Original article posted by Dyistar:
We had a fight, her and I. Excuse me. We had a discussion. I left. She asked if I would come back later. I said I’d think about it. I didn’t. Didn’t think about it or go back. I found out later from one of her friends that if I had I would have been able to have her. You know what I mean. I still haven’t decided if that’s disappointing or not. Not that it matters. I don’t have a time machine so it really makes no difference either way.
It would have been nice to have her virginity, however. At least I think I deserve it more than that ape of a boyfriend she has now. I swear she’s dating him just to spite me. I have no proof that they’ve had sex, but he doesn’t seem to be willing to wait and I’m not sure Trina can hold him off. Amanda won’t tell me anything about their relationship. No, nothing about them, but everything about what I could’ve had if I had just stopped by. I think she gets a sick joy from watching my face go stiff everytime she mentions it. She’s a bitch and knows it, but that doesn’t stop me from getting from her everything that I can. But none of that matters now.
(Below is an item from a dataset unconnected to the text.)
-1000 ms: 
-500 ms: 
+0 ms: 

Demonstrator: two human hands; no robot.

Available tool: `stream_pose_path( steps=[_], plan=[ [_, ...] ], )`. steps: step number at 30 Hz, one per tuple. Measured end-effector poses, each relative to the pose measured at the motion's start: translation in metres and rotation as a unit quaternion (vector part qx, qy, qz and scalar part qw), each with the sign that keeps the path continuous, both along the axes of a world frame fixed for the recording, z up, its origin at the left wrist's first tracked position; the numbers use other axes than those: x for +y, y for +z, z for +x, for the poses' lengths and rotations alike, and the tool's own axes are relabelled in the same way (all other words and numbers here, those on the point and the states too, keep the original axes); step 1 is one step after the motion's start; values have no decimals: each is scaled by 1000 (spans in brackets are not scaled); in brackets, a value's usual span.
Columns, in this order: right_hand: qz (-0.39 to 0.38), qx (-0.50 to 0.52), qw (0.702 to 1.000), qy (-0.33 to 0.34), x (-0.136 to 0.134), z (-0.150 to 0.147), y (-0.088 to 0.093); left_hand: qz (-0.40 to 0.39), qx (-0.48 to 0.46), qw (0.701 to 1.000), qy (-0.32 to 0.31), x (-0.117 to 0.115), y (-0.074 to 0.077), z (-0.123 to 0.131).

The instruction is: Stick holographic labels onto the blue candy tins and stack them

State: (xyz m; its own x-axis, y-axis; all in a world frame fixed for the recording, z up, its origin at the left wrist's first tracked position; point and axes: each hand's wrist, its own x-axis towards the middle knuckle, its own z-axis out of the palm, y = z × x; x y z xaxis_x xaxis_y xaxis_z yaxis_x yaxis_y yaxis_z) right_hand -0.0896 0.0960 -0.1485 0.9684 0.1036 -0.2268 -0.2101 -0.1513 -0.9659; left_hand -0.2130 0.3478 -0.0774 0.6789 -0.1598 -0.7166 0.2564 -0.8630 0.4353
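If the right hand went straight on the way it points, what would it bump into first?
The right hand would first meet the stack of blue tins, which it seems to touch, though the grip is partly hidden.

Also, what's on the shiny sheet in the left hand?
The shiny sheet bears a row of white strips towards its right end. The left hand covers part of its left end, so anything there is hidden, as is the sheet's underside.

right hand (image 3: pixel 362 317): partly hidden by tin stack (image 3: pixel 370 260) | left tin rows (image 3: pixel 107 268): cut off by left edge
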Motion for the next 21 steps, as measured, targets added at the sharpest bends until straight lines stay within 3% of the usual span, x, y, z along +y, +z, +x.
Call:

It’s raining now and I would laugh if I had the energy to do so. My engery is being taken up with dragging myself out of the lake, but after a moment or two I manage a chuckle. Brushing slimey strands of hair from my eyes I shove myself onto my back, feet still in the water.
I tried to end my life tonight.
Jumped off a bridge. Was hoping for the fall to stun me enough that I wouldn’t try to make it back up to the surface. I wasn’t anticipating that I would stop wanting to die halfway down. It wasn’t that my life flashed before my eyes, it wasn’t that I wasn’t ready to ‘meet the Maker’ yet, it was the fact that I realized why I wanted to kill myself. And the reason didn’t sit well with me at all. I could not have her and therefore I could not live. A bitter taste fills my mouth even now and I feel a cruel smile tug at my lips. What the hell is wrong with me? I prop myself up into a sitting position and cough up a few cups of water. Mama always said “should have” would kill me some day.
It killed her.
I stagger to my feet almost losing my balance and winding up in the lake again. Somehow I don’t think I would have made it out again. That thought keeps me standing, but just barely. Damn her anyway. I bet she had no intention of sleeping with me. There will be no more “I should have done so and so” or “I should have said such and such”. I stumble off in the direction of home, my shoes making sloshing noises loud enough to disturb the couple making out on the bench. I flip them off when they countine to stare at me after I pass them.
Trina is gone. When I get back I’m not going to do something childish like burn all of our pictures nor will I continue to pull them out to look at them. I will stop pumping Amanda for information and tell her to go screw herself. I will not go after the next girl who winks at me in hopes of showing that I, too, can get over Trina as fast as she got over me.
Nor will I stop looking, however. I give a small chuckle and straighten my shoulders a bit. Nor will I take her back when the fling with ape-boy is over. I stop to cough up a bit more water and continue down the road, resolving that the suicide attemp will be with a gun or something. There’s less walking involved if it fails.